Eu sempre achei que fossem sinônimos, mas há uma diferença sutil. Enquanto o talismã é utilizado para atrair boa sorte, o amuleto é um objeto que se usa para afastar má sorte. Mas em ambos os casos o cum hoc funciona de maneira idêntica: se estou com um pé de coelho (talismã clássico), então a promoção que tive no emprego ocorreu por conta deste porte; se estou com uma figa da Índia (amuleto clássico), então o ladrão não me assaltou, como fez com o rapaz que estava passando pela mesma rua.

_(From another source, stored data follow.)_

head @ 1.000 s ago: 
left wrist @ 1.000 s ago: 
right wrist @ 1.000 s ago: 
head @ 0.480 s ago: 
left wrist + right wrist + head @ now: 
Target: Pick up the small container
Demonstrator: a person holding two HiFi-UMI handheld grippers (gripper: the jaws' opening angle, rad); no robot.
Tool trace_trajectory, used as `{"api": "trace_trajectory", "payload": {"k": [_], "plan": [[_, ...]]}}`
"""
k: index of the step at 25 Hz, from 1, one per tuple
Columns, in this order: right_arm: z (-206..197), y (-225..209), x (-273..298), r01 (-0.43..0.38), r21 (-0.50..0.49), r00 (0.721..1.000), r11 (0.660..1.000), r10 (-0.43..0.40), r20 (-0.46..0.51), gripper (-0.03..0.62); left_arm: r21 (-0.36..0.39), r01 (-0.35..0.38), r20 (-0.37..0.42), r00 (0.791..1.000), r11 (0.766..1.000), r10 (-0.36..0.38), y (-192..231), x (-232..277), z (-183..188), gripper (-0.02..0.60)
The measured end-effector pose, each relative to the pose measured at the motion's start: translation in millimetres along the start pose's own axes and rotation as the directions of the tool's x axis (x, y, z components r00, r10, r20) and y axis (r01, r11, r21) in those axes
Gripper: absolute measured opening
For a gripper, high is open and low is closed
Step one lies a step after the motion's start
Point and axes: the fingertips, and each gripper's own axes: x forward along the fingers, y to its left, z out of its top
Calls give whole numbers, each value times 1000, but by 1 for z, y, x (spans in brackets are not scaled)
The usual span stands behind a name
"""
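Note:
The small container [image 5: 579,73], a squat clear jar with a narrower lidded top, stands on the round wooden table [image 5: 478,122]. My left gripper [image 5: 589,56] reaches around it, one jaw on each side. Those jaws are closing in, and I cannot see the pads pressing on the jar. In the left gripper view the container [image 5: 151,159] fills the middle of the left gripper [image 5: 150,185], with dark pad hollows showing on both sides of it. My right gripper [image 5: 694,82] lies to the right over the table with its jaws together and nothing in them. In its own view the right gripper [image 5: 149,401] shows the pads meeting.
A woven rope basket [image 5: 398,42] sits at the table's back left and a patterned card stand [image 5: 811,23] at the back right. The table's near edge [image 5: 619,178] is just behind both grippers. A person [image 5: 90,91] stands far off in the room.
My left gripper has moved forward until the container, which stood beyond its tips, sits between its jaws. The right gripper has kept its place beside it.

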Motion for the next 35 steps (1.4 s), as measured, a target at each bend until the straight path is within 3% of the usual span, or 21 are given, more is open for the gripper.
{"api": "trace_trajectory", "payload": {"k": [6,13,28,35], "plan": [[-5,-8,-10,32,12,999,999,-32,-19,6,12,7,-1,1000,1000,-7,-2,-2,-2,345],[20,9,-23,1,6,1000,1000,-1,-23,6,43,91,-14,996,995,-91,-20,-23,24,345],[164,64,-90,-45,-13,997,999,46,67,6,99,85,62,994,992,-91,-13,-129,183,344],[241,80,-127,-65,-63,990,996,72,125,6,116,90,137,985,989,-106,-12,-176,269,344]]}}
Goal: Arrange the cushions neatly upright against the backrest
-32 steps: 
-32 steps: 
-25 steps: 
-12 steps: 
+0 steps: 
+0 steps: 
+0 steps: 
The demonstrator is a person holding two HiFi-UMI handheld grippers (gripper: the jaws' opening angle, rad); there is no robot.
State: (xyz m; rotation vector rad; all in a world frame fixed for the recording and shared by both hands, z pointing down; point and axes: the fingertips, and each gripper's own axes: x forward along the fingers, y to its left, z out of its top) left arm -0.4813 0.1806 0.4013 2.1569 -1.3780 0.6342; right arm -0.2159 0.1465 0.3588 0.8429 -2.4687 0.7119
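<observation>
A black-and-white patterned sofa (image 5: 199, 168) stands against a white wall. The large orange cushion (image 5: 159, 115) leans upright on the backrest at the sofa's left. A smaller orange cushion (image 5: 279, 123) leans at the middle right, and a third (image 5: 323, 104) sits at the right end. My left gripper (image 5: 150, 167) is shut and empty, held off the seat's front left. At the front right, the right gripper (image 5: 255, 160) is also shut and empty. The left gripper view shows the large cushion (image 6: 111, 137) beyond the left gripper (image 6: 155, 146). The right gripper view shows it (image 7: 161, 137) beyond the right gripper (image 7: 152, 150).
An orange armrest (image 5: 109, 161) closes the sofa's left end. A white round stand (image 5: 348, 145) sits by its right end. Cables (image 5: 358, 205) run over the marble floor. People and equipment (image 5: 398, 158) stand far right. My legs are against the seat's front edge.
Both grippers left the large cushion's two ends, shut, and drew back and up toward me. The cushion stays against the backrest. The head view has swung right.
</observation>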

Perceba que essa correlação é absolutamente ilógica: no primeiro caso, minha promoção se deve à minha eficiência, à minha antiguidade no emprego, ao meu parentesco com algum diretor, à pressão que exerci para permanecer no emprego – não à posse do pé de coelho. Da mesma forma, o ladrão não me assaltou porque eu estava mal vestido, porque pareço ser mais forte, porque estava mais longe do que o infeliz que foi efetivamente assaltado, porque o punguista não me viu primeiro – e não à presença do amuleto (que, se fosse de ouro, poderia mudar a opinião do fora-da-lei).
É preciso ter cuidado com o outro lado, e não produzir exageros, enxergando falsas causalidades em tudo. É necessário sempre ponderar de maneira aberta e adequada. Nem sempre a associação de uma causa e uma consequência é falaciosa, isso é óbvio. Quando dizemos que os avanços da tecnologia geram desemprego, temos uma verdade, ainda que parcial. De fato, ao utilizar máquinas para produzir algo que antes era feito por mãos humanas, temos a tendência a precisar cada vez menos de pessoas no trabalho. Mas olhem só: isso, por si só, não explica totalmente uma onda de desemprego, já que os trabalhadores podem se adaptar a outras atribuições, pode existir influência econômica, pode-se estar em tempo de guerra, e assim por diante. A ferramenta a ser utilizada aqui novamente é a lógica e o bom senso.
Recomendação de leitura:
Para que a literatura nos traga um exemplo de como um amuleto pode ser importante na vida de uma pessoa (e no desenrolar dos enredos, claro), trago a vocês a recomendação de uma das principais obras do modernismo brasileiro, onde são descritas as agruras do anti-herói Macunaíma na reconquista do Muiraquitã, um amuleto dado de presente por Ci, a mãe do mato e sua falecida esposa, e que foi roubado pelo gigante Piaimã, comedor de gente.
ANDRADE, Mario. Macunaíma, o herói sem nenhum caráter. Belo Horizonte: Vila Rica, 1997.
Agradeço à Darci (meu anjinho, minha parceira) pelo empréstimo da mão e pelo obséquio de sangrar seu dedo para produzir a foto deste texto.